Chase Vosvick

Personal information
- Date of birth: July 28, 1998 (age 28)
- Place of birth: Phoenix, Maryland, United States
- Height: 1.83 m (6 ft 0 in)
- Position: Goalkeeper

Team information
- Current team: Harrisburg Heat
- Number: 31

College career
- Years: Team / Apps / (Gls)
- 2017–2021: Loyola Greyhounds / 73 / (0)

Senior career*
- Years: Team / Apps / (Gls)
- 2019: Brazos Valley Cavalry / 10 / (0)
- 2022: Pittsburgh Riverhounds / 2 / (0)
- 2022–: Harrisburg Heat (indoor) / 18 / (0)

= Chase Vosvick =

American soccer player

Chase Vosvick (born July 28, 1998) is an American soccer player who currently plays as a goalkeeper for the Harrisburg Heat in the Major Arena Soccer League.

==Career==
===Youth===
Vosvick attended Montverde Academy for high school, scoring back-to-back national championships with the team in 2016 and 2017.

===College and amateur===
Vosvick began attending Loyola University Maryland in fall 2017, and made appearances in all five seasons that he attended the university. In his freshman season, he made 17 appearances with seven shutouts and was named the Patriot League Goalkeeper of the Year. Vosvick claimed the honor three additional times; in 2018 and in the spring and fall of 2021. In the spring of 2021, he was included on the MAC Hermann Trophy watch list.

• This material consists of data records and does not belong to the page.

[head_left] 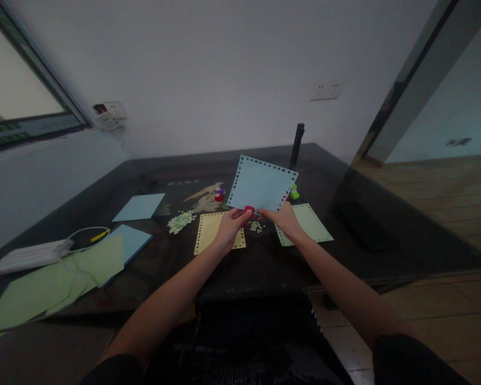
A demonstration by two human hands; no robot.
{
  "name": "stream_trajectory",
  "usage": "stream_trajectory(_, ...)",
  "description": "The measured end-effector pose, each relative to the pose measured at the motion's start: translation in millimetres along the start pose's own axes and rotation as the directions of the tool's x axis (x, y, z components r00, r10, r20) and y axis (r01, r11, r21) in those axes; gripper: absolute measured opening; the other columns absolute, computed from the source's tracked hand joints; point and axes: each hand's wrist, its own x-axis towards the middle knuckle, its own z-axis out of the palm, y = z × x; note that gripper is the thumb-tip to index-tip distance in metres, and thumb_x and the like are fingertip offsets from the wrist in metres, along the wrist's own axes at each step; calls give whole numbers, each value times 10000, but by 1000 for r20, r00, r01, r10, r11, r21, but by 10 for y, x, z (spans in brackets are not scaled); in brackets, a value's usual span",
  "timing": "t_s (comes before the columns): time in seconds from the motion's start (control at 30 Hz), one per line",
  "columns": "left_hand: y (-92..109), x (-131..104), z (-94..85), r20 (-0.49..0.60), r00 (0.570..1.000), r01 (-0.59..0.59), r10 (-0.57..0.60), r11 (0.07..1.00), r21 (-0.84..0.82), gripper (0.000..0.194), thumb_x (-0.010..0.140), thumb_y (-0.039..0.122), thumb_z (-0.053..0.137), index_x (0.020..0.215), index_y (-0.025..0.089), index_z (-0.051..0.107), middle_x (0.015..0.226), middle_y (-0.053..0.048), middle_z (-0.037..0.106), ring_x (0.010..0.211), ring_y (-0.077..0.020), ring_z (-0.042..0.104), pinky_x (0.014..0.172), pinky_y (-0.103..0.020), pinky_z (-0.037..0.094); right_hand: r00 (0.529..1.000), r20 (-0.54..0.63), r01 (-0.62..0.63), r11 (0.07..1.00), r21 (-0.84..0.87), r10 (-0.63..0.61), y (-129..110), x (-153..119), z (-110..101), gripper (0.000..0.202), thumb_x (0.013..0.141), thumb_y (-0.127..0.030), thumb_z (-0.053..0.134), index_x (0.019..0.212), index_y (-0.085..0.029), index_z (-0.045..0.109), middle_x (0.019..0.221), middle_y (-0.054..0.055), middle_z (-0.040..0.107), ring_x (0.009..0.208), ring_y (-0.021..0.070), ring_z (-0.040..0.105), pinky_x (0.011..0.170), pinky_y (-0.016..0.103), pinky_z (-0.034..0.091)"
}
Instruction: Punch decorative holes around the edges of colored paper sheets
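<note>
A light blue sheet of paper [262, 184] is held up tilted over the table, with small shapes punched along its edges. My left hand [233, 222] is closed on a small red paper punch [249, 209] at the sheet's bottom edge. The lower right part of the sheet is gripped by my right hand [284, 218]. Below my hands lie a yellow punched sheet [203, 235] and a pale green punched sheet [309, 224]. Between them is a small scatter of paper bits [256, 227].
Red and purple punches [219, 194] and a green punch [294, 192] stand behind. A larger heap of paper bits [180, 221] lies left, near a blue sheet [140, 207], stacked green paper [92, 262] and a white power strip [30, 255]. A black upright object [297, 144] stands at the back.
</note>
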Motion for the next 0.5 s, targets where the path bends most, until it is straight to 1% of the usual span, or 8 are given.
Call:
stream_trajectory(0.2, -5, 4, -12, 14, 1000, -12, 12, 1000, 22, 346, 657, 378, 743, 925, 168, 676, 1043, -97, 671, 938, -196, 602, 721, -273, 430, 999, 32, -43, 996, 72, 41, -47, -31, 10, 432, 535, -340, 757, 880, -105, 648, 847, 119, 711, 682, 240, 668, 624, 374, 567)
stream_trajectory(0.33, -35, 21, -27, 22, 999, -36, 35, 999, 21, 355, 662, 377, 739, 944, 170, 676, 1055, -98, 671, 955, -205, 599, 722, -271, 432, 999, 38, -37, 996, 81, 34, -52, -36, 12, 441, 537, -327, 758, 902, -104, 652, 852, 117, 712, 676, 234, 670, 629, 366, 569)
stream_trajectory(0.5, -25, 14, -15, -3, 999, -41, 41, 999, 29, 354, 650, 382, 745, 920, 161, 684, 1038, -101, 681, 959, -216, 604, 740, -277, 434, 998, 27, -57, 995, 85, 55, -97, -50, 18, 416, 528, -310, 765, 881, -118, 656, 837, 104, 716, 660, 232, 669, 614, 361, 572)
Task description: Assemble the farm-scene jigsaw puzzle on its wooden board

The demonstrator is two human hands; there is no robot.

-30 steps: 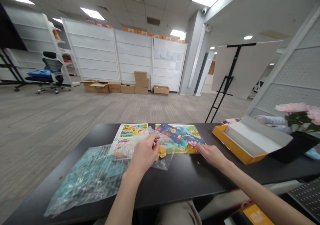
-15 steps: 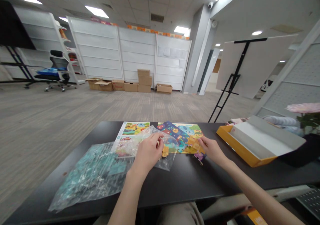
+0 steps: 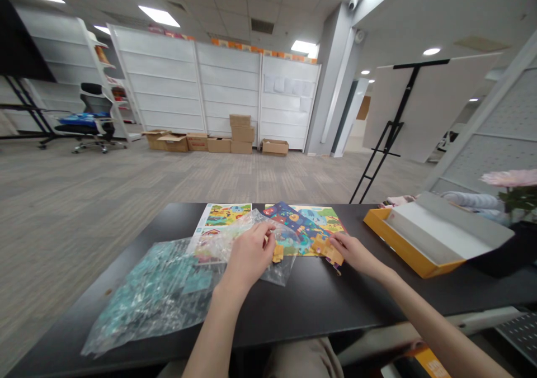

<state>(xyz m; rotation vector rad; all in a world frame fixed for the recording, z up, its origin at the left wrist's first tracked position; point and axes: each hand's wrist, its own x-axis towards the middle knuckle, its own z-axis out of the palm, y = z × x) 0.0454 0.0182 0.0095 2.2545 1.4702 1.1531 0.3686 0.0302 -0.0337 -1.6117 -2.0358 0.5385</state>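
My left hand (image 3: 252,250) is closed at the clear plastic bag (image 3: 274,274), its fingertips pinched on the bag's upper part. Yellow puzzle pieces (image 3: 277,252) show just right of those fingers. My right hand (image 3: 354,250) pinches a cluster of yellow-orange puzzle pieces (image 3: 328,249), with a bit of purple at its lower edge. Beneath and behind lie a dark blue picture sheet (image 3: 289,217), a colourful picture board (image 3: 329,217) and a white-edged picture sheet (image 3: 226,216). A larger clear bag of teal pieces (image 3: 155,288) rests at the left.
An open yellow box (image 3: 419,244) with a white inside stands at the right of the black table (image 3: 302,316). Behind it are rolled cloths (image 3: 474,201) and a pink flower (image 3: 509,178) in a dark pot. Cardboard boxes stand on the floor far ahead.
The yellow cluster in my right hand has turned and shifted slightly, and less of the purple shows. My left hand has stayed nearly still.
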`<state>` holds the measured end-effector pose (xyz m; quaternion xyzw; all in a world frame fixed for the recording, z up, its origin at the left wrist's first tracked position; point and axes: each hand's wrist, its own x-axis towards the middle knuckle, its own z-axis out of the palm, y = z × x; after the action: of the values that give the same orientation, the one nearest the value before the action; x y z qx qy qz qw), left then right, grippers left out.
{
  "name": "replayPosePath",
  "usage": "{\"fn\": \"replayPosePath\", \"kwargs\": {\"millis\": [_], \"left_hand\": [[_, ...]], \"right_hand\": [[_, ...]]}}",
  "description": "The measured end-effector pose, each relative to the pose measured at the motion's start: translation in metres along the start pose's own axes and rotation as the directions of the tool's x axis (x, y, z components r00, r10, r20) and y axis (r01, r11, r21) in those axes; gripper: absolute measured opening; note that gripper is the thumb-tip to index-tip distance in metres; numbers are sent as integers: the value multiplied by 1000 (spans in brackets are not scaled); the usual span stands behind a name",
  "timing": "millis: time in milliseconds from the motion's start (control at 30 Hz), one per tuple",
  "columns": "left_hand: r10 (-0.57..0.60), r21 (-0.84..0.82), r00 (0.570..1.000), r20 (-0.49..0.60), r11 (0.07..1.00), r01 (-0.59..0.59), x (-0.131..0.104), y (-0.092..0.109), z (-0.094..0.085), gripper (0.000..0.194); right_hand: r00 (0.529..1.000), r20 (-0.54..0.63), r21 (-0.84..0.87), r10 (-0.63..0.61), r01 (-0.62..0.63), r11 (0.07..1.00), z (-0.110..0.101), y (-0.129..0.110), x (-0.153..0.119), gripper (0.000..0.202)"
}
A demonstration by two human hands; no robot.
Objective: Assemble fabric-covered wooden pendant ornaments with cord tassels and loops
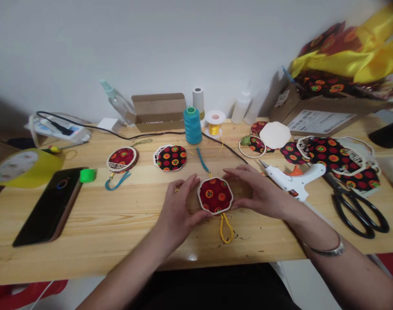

Following his sophomore season, in the summer of 2019, Vosvick competed in USL League Two with the Brazos Valley Cavalry. He made 10 appearances for the club, tallying 68 saves.

===Professional===
Vosvick began training with the Pittsburgh Riverhounds prior to the 2022 season. In late February, Vosvick signed his first professional contract with the club; a one-year deal with an option to extend for 2023. He made his professional debut on March 12, 2022, registering a shutout in a 3–0 victory over Memphis 901.